→ **WHAT IS REQUIRED**: The line with "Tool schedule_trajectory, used", the line with "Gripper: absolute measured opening", and all lines between them in the material below: return these exactly, and no others.

→ **SOURCE DATA**:
........
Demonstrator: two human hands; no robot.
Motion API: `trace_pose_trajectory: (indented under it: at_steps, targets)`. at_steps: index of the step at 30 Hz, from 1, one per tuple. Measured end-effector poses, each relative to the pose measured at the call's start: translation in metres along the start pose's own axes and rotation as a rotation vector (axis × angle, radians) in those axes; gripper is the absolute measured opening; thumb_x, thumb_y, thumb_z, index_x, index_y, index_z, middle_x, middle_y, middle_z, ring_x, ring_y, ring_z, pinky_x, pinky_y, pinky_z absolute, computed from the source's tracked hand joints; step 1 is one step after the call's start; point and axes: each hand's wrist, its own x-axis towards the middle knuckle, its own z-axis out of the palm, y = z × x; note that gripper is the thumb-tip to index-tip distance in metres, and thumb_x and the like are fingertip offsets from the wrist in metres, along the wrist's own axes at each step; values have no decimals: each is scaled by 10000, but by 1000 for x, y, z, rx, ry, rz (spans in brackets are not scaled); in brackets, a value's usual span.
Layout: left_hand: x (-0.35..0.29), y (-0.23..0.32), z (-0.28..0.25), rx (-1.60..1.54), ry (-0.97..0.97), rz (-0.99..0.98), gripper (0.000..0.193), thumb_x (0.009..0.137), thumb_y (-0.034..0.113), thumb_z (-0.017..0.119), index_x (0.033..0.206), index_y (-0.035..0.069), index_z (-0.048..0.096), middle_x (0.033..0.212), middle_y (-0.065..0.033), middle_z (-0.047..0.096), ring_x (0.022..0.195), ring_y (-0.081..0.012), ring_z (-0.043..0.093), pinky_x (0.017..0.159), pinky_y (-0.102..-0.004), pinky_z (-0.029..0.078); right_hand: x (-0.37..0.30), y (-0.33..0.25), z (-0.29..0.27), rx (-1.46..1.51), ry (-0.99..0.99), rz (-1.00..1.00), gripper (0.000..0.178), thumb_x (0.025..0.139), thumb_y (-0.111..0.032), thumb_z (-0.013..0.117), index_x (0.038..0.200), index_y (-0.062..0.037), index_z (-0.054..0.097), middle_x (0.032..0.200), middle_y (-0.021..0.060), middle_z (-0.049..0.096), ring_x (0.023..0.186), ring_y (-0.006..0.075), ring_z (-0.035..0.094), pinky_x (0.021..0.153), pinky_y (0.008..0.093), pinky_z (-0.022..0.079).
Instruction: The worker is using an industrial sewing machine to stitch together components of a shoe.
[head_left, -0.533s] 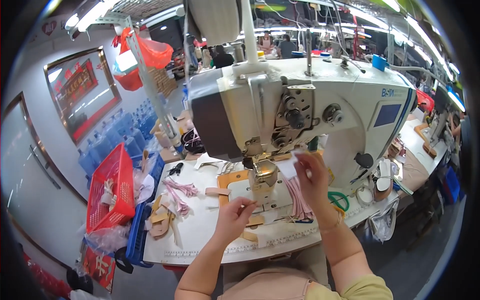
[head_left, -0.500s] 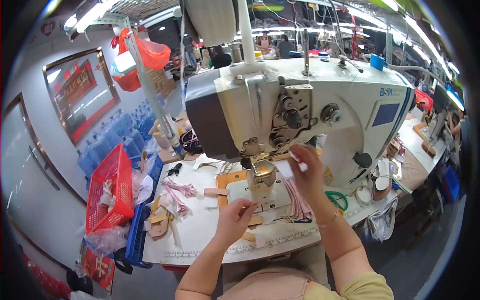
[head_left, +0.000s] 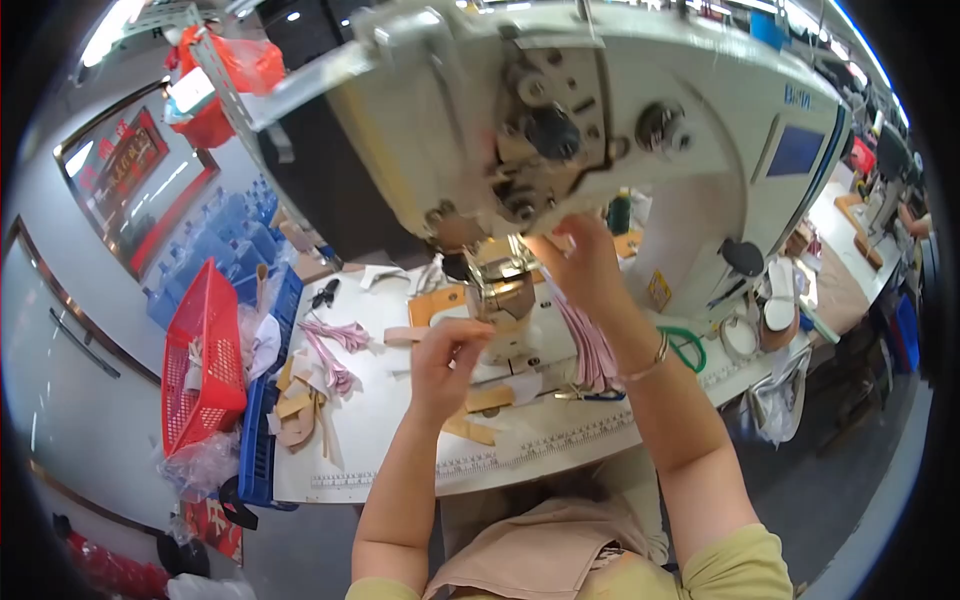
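Observation:
A large white sewing machine (head_left: 690, 120) fills the upper middle, its head close to me and partly blurred. My left hand (head_left: 445, 365) is closed in a pinch just left of the machine's metal post (head_left: 505, 305); whatever lies between its fingertips is too small to make out. Beside the needle area, my right hand (head_left: 585, 262) is raised with its fingers bent together at the brass-coloured presser parts (head_left: 500, 262). Anything in those fingers is hidden. Below that hand hangs a bundle of pink-and-white strips (head_left: 588, 345) on the table's right side.
Tan leather pieces (head_left: 490, 400) and scissors (head_left: 575, 394) lie near the ruler strip (head_left: 560, 440) along the front edge. More pink strips (head_left: 330, 355) are at left, by a red basket (head_left: 205, 370). Green-handled scissors (head_left: 688, 350) sit at right.
My view has come closer to the machine and tilted down. My right hand has moved left toward the presser parts, and the white piece near its fingers no longer shows. My left hand stays pinched.

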Motion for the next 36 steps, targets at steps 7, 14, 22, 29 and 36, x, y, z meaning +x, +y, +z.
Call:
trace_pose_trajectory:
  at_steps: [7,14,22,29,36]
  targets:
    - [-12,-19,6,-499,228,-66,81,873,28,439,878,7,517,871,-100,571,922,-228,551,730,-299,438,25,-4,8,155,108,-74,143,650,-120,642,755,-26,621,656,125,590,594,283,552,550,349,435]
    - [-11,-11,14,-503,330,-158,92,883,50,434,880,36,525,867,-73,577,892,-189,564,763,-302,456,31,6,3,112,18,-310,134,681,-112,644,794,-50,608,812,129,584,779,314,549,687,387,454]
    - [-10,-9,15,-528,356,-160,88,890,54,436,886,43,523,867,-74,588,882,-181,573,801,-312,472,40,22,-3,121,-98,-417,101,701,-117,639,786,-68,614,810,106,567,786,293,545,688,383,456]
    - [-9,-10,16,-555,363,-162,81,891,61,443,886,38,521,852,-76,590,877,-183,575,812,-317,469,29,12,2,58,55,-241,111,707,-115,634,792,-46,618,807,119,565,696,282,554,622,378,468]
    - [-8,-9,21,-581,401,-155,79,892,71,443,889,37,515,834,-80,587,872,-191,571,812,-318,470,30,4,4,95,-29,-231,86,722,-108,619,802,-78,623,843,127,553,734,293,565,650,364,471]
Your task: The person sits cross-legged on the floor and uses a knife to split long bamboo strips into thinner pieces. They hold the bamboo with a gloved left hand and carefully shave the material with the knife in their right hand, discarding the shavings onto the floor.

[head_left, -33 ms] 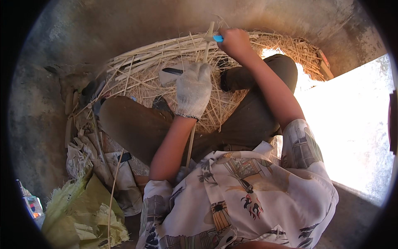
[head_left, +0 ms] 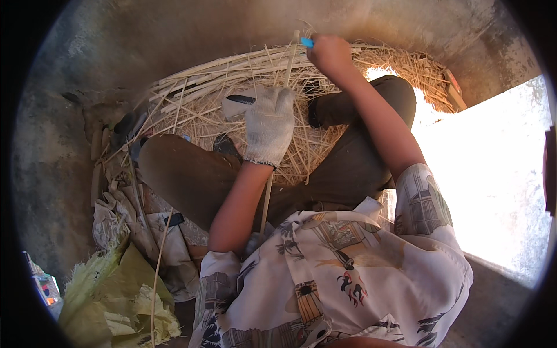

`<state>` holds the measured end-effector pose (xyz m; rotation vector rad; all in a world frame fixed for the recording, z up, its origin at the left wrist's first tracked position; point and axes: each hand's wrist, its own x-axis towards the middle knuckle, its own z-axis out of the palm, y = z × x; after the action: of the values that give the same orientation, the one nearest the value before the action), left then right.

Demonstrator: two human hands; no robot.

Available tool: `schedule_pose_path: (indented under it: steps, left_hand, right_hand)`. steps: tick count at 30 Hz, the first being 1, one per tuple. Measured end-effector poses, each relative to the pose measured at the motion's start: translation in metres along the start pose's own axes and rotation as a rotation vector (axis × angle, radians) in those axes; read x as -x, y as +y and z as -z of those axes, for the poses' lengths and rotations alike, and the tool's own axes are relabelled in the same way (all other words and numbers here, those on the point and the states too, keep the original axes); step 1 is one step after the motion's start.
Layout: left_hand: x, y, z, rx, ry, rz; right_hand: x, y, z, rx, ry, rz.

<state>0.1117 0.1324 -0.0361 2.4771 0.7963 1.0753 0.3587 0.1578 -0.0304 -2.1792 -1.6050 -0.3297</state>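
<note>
Right grip: since the earlier frame, the right grip [head_left: 329, 57] and its blue object [head_left: 307, 43] are sitting slightly farther from the person's body; the left grip [head_left: 268, 123] is staying almost in place.
Wall: a stained grey-brown wall [head_left: 203, 35] is curving across the far side, while strong light is bleaching out the area at the right.
Shirt: a pale, patterned, short-sleeved shirt [head_left: 348, 249] is filling the lower middle.
Trousers: dark trousers [head_left: 185, 174] are covering two bent legs, the knees spreading to either side.
Heap: pale strips and shavings [head_left: 310, 136] are lying between and beyond the legs, longer pieces stretching along the wall.
Sheet: a crumpled yellow-green sheet [head_left: 104, 296] is lying at the lower left, fraying along one edge.
Holds: the left grip is wearing a pale knitted glove [head_left: 270, 136] and closing over the narrow strip [head_left: 267, 197], its fingertips hiding from view; the bare right grip is curling tight around the blue object.
Strip: it is running from the shirt front, under the left wrist and glove, to a tip just beside the right grip.
Blue object: only a short end is showing; whether it is touching the strip, one cannot tell.
Dark band: a small dark band [head_left: 241, 100] is lying along the glove's thumb.
</note>
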Motion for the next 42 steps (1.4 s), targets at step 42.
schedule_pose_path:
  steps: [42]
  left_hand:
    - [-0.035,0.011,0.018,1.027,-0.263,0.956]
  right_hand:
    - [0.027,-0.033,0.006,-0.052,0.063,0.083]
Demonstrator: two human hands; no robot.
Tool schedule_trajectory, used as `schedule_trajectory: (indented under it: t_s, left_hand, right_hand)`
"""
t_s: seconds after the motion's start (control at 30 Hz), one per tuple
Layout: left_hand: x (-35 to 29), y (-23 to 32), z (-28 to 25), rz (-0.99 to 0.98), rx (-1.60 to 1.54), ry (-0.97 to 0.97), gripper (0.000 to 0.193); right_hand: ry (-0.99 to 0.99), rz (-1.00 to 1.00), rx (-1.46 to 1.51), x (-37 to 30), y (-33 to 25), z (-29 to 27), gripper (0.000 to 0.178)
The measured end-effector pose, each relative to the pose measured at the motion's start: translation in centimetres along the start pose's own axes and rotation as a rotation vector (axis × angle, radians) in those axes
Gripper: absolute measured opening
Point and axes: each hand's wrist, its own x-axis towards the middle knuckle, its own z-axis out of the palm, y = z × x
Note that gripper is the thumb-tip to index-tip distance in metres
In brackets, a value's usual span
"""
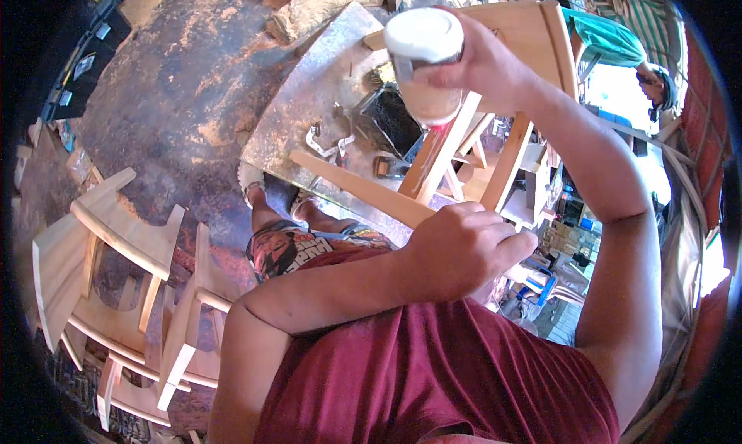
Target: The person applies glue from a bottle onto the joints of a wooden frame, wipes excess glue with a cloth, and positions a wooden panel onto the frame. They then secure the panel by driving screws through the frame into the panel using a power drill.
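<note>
My right hand (498, 65) is wrapped round a squeeze bottle (425, 65) with a white base and pale tan contents. The bottle is upside down, its red tip pointing at a wooden rail (421, 170) of a chair frame. A pale streak runs along that rail. My left hand (468, 251) is closed round one end of a long tapered wooden piece (363, 189), which reaches out over the table edge. Beyond the bottle stands the frame's broad wooden panel (518, 46), partly hidden by my right hand.
The worn work table (301, 88) holds a black open container (390, 119) and a metal clamp-like bracket (328, 142). Several unfinished wooden chairs (124, 243) stand on the floor at left. Dark cases (85, 69) lie far left. Green cloth (610, 38) shows at far right.
</note>
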Motion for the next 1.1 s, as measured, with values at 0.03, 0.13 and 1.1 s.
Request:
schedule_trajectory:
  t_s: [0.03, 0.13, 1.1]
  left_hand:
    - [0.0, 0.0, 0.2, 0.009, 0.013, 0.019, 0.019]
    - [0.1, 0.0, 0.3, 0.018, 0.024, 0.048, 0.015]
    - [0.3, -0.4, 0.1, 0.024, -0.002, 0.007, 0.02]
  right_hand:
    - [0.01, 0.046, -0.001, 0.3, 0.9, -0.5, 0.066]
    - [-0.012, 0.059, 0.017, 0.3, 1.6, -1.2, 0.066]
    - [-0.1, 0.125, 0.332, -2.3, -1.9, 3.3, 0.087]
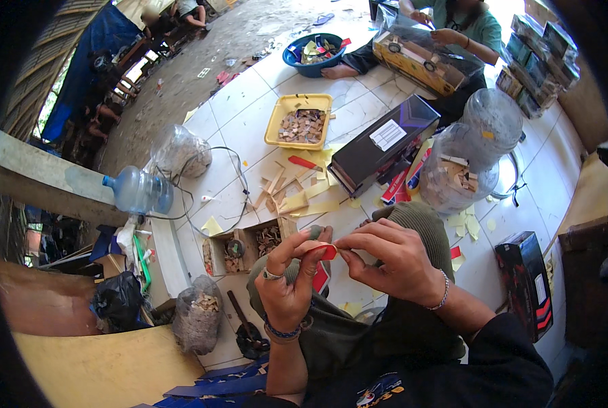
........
→ **EXERCISE ANSWER**:
Tool schedule_trajectory, used as `schedule_trajectory: (indented under it: t_s, left_hand, right_hand)`
"""
t_s: seconds after the motion's start (control at 30 Hz), one per tuple
Layout: left_hand: x (-35 to 29), y (-23 to 32), z (-28 to 25), rz (-0.99 to 0.98), rx (-1.60 to 1.54), ry (-0.97 to 0.97), gripper (0.000 to 0.193); right_hand: ry (-0.99 to 0.99), rz (-1.00 to 1.00), rx (-1.46 to 1.51), x (-37 to 30), y (-33 to 25), z (-29 to 27), gripper (0.000 to 0.178)
The measured end-effector pose, each relative to the pose measured at the motion's start: translation in centimetres along the start pose's own axes and rotation as a rotation vector (axis × angle, radians) in those axes
Gripper: absolute measured opening

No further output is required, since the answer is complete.